Im Kern geht es darum, Demokratie nicht nur abstrakt zu beschreiben, sondern an konkreten Orten erfahrbar zu machen: Union und SPD wollen, dass die Stiftung Orte der deutschen Demokratiegeschichte die Organisation des Tages übernimmt – gemeinsam mit der Arbeitsgemeinschaft Orte der Demokratiegeschichte. Gerade in Zeiten, in denen Demokratie und Freiheit unter Druck stehen, sollen positive Identifikationspunkte und gute politische Bildung sichtbarer werden.
Der Antrag verbindet den 18. März mit wichtigen Wegmarken der deutschen Geschichte – vom frühen demokratischen Aufbruch bis zur erkämpften Selbstbestimmung: 1793 (Mainzer Republik), 1848 (Märzrevolution), 1920 (Scheitern des Kapp-Putsches) und 1990 (erste freie Volkskammerwahl). Diese Linien sollen stärker in die Öffentlichkeit getragen werden – als Erinnerung daran, dass Freiheit und Mitbestimmung hart errungen wurden.

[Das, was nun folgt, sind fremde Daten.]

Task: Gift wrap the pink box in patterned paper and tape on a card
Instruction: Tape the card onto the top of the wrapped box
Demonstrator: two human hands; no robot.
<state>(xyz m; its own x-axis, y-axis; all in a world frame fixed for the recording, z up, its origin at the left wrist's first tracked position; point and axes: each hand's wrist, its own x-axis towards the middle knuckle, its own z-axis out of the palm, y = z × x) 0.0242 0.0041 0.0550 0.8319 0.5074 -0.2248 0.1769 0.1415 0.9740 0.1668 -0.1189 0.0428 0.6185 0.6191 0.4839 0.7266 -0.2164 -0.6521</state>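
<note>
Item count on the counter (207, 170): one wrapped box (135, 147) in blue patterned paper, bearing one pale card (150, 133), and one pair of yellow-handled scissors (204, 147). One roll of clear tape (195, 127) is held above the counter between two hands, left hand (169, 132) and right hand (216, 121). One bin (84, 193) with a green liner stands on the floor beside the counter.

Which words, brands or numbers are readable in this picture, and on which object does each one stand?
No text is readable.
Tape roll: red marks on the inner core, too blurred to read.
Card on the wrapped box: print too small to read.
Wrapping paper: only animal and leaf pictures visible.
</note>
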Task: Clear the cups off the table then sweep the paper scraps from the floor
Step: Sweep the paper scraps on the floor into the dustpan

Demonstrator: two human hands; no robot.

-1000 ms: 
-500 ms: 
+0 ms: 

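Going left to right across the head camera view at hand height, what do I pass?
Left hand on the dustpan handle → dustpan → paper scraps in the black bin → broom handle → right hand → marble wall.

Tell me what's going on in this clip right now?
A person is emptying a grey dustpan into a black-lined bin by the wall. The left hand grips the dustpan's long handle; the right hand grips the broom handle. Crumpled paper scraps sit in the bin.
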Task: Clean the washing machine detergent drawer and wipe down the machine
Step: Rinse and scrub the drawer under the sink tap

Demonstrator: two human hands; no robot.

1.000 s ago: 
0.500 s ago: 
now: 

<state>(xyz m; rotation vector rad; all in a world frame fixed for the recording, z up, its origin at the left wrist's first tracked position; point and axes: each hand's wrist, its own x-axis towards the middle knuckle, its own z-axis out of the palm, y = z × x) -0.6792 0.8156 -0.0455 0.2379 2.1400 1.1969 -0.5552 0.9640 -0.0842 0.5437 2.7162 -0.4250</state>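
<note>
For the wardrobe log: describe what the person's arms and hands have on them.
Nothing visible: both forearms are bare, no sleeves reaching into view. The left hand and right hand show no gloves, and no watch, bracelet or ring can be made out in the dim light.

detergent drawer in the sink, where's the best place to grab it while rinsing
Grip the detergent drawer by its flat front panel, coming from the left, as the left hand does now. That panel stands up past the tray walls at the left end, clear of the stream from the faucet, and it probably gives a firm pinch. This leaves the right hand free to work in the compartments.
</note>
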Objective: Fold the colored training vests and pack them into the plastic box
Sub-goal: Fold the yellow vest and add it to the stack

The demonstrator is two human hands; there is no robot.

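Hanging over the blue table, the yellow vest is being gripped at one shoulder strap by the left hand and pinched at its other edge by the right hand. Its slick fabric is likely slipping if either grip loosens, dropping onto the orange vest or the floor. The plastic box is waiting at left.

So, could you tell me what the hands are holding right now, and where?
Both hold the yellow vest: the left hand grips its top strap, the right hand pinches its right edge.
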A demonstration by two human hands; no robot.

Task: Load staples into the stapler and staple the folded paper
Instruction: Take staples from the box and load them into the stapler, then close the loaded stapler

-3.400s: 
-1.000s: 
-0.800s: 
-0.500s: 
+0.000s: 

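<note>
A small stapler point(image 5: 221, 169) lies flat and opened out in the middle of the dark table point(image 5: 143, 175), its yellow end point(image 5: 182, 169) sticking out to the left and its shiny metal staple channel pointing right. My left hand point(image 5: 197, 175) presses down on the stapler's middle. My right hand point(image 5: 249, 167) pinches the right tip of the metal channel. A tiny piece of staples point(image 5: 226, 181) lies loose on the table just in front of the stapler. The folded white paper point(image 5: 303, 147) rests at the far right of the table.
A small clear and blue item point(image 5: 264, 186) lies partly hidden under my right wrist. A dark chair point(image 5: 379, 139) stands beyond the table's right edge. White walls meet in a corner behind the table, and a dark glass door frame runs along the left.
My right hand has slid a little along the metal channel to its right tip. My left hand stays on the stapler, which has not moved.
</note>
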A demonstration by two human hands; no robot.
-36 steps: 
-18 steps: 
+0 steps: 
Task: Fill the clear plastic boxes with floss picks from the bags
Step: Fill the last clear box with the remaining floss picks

Ganz praktisch fordert der Antrag, die Stiftung finanziell adäquat auszustatten, damit sie ihre gesetzlich verankerten Aufgaben erfüllen kann. Außerdem sollen digitale, zeitgemäße und reichweitenstarke Formate unterstützt werden, um mehr Menschen zu erreichen – insbesondere auch Jüngere.
Weitere Punkte: Die pädagogischen Potenziale des Friedhofs der Märzgefallenen in Berlin sollen als Erinnerungs- und Lernort nachhaltig gesichert werden. Zudem soll die Bundesregierung die Realisierung des nationalen Freiheits- und Einheitsdenkmals in Leipzig weiter begleiten. Und das 200-jährige Jubiläum des Hambacher Festes (1832) soll gemeinsam mit Rheinland-Pfalz als nationales Ereignis vorbereitet werden – ebenso wie die demokratiegeschichtliche Bedeutung des Nationaltheaters in Weimar stärker bekannt gemacht werden soll.